» Assignment
Lines before the one containing "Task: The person" are left out; that line and all after it, through the end of the records, must be transcribed exactly.

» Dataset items
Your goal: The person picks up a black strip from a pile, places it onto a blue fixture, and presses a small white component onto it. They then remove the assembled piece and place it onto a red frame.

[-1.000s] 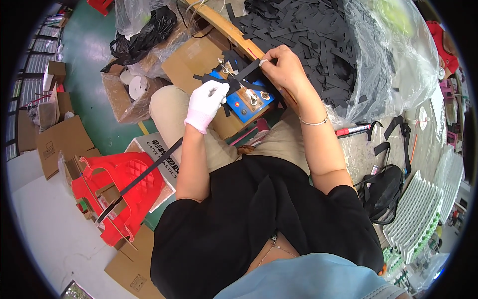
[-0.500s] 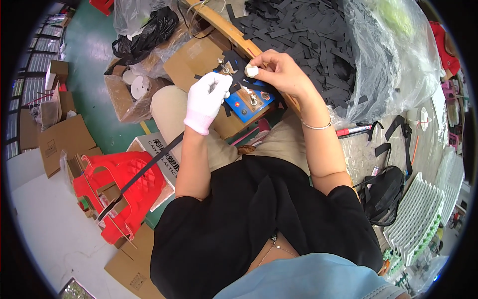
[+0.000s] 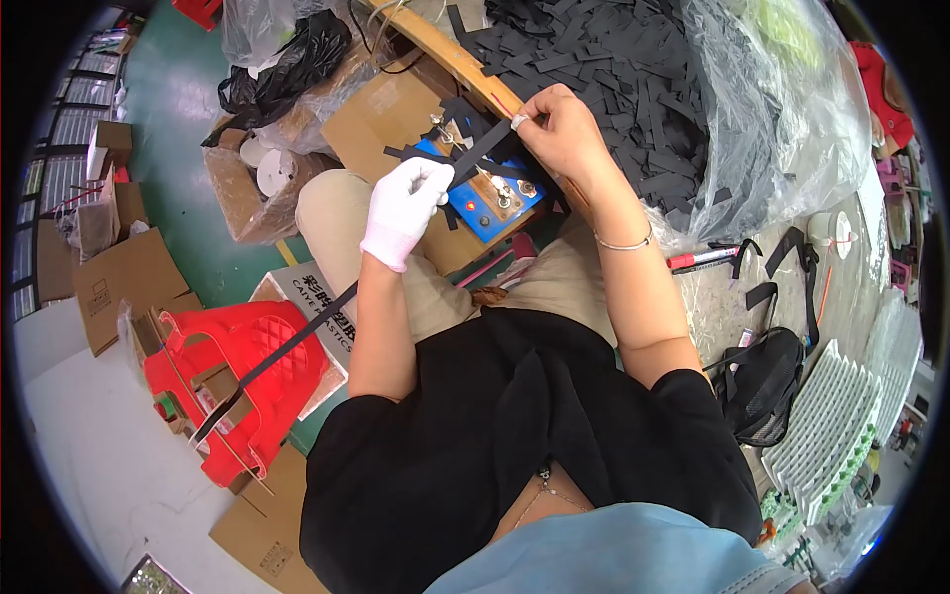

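A black webbing strap (image 3: 482,150) is stretched between my two hands. My left hand (image 3: 404,203), in a white glove with a pink cuff, is closed on it, and the strap runs back past my left forearm to a red plastic stool (image 3: 247,342). With thumb and forefinger, my right hand (image 3: 562,129) pinches the strap's far end; it is ungloved, with a white covering on a fingertip. Just beneath the strap is a small blue device (image 3: 482,220) with metal fittings and buttons. Several cut black strips (image 3: 460,114) lie on and around it.
Beyond a wooden edge (image 3: 445,49), a big heap of cut black strips (image 3: 614,89) lies by clear plastic sheeting (image 3: 782,129). An open carton (image 3: 237,193) holding white rolls stands at left. A red marker (image 3: 698,259) and a black bag (image 3: 762,386) are at right.
My hands have moved apart, the left slightly down and left, the right slightly up and right. A length of black strap now shows between them.
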Tool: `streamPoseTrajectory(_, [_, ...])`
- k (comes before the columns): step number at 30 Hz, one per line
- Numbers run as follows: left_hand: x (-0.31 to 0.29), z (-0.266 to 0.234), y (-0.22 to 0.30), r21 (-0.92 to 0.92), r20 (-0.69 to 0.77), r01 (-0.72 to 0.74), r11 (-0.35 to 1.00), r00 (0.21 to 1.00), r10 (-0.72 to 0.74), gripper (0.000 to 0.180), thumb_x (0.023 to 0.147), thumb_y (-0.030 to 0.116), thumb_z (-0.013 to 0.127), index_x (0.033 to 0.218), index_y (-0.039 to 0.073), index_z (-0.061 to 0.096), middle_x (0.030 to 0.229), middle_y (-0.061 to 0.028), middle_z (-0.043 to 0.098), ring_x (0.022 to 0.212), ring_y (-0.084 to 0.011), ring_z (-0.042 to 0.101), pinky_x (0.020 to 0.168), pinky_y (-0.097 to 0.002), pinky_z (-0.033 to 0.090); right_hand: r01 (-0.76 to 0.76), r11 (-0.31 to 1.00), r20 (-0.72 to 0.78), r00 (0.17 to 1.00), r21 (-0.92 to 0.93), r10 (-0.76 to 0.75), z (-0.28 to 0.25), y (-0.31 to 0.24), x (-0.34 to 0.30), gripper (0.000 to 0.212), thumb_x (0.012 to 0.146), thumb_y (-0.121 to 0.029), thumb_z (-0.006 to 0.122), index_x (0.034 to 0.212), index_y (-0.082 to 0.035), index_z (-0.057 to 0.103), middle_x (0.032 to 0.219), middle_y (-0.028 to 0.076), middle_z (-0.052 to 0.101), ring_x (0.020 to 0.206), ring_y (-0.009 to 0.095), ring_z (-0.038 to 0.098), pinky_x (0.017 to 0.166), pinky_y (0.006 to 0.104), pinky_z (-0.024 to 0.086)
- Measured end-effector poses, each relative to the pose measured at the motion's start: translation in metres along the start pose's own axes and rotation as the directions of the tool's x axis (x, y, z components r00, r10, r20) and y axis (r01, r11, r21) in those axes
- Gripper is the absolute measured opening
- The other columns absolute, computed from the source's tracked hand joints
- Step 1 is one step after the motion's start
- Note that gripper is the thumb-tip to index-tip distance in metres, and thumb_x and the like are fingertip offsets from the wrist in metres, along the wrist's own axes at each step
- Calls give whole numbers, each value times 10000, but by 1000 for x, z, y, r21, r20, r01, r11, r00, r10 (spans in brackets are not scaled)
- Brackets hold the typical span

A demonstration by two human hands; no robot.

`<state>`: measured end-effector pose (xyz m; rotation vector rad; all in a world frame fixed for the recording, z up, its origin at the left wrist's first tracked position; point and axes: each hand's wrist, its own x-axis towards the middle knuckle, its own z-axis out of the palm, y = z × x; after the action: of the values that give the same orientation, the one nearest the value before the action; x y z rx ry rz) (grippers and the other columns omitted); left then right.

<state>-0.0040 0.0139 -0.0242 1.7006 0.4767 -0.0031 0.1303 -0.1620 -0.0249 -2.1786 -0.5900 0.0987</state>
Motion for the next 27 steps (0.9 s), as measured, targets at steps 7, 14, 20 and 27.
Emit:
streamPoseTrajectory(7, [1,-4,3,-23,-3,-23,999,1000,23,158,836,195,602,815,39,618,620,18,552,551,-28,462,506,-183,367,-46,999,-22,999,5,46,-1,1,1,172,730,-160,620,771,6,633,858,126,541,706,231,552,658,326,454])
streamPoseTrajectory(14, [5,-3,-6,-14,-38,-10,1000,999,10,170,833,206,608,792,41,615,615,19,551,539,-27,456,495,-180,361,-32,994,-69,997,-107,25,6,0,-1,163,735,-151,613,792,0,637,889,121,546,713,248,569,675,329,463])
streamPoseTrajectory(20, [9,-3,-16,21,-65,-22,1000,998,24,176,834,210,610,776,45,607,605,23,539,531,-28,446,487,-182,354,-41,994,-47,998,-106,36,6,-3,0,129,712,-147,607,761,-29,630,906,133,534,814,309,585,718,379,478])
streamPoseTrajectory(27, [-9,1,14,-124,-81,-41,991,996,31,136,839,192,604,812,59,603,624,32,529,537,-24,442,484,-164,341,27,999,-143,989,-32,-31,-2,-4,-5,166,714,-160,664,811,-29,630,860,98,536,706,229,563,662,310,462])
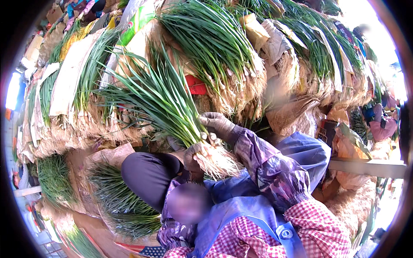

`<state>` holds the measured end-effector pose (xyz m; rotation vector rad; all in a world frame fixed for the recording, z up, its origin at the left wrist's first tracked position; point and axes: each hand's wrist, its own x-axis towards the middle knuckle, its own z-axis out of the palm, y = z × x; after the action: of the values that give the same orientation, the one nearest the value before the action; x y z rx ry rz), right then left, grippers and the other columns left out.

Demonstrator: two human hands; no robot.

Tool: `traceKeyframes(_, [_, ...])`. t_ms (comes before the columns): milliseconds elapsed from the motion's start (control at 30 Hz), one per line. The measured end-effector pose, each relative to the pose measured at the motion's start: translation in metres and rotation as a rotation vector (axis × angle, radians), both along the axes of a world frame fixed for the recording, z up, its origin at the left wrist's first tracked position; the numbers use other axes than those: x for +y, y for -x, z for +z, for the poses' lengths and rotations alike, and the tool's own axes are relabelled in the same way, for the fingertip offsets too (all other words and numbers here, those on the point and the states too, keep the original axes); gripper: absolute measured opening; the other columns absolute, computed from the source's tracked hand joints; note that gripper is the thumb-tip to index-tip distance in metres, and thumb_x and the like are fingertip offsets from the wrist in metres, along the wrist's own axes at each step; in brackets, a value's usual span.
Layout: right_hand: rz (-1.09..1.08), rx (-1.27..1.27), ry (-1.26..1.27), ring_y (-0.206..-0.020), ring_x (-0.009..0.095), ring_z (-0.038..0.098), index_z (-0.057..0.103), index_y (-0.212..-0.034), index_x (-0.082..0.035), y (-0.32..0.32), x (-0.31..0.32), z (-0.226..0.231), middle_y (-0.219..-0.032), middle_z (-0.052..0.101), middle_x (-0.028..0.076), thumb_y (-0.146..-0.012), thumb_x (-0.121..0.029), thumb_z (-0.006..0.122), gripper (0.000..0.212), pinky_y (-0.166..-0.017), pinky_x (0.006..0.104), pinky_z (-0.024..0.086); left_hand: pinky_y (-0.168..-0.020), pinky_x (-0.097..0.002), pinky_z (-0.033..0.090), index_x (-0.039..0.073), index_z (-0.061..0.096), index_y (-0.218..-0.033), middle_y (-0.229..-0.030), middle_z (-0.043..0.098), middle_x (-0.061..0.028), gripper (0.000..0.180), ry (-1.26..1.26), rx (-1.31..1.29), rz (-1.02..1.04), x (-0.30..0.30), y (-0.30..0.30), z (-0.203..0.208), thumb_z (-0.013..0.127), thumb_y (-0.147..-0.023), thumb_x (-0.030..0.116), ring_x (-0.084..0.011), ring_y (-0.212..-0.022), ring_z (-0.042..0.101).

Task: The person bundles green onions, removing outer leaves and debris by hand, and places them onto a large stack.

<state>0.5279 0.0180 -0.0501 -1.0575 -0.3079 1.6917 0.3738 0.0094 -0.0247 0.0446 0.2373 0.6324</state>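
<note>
A bunch of green garlic (172,107) slants across the middle, its long leaves toward the upper left. Its tangle of pale roots (217,161) hangs over my lap. Grey-gloved, my left hand (193,157) is closed round the lower stalks just above the roots. From the other side my right hand (217,124), in the same kind of glove, grips the stalks near the white bulb ends. Part of the left hand's fingers is hidden behind the stalks. Patterned purple sleeve covers reach to both wrists.
Ahead, a long raised row of green garlic (211,43) lies with roots hanging toward me, paper sheets (69,86) between bundles. More bunches (124,202) lie low at my left on cardboard. A pale bar (370,167) stands at the right. Another person (383,124) is at the far right.
</note>
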Motion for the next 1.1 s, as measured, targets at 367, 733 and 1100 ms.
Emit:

» Answer to the problem
Task: The person bundles green onions, removing outer leaves and debris by hand, and places them onto a large stack.

<state>0.5279 0.0180 -0.0501 -1.0575 -0.3079 1.6917 0.3738 0.0094 -0.0247 0.0446 0.2373 0.6324</state>
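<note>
A bunch of green garlic (172,107) slants across the middle, its long leaves toward the upper left. Its tangle of pale roots (217,161) hangs over my lap. Grey-gloved, my left hand (193,157) is closed round the lower stalks just above the roots. From the other side my right hand (217,124), in the same kind of glove, grips the stalks near the white bulb ends. Part of the left hand's fingers is hidden behind the stalks. Patterned purple sleeve covers reach to both wrists.
Ahead, a long raised row of green garlic (211,43) lies with roots hanging toward me, paper sheets (69,86) between bundles. More bunches (124,202) lie low at my left on cardboard. A pale bar (370,167) stands at the right. Another person (383,124) is at the far right.
</note>
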Motion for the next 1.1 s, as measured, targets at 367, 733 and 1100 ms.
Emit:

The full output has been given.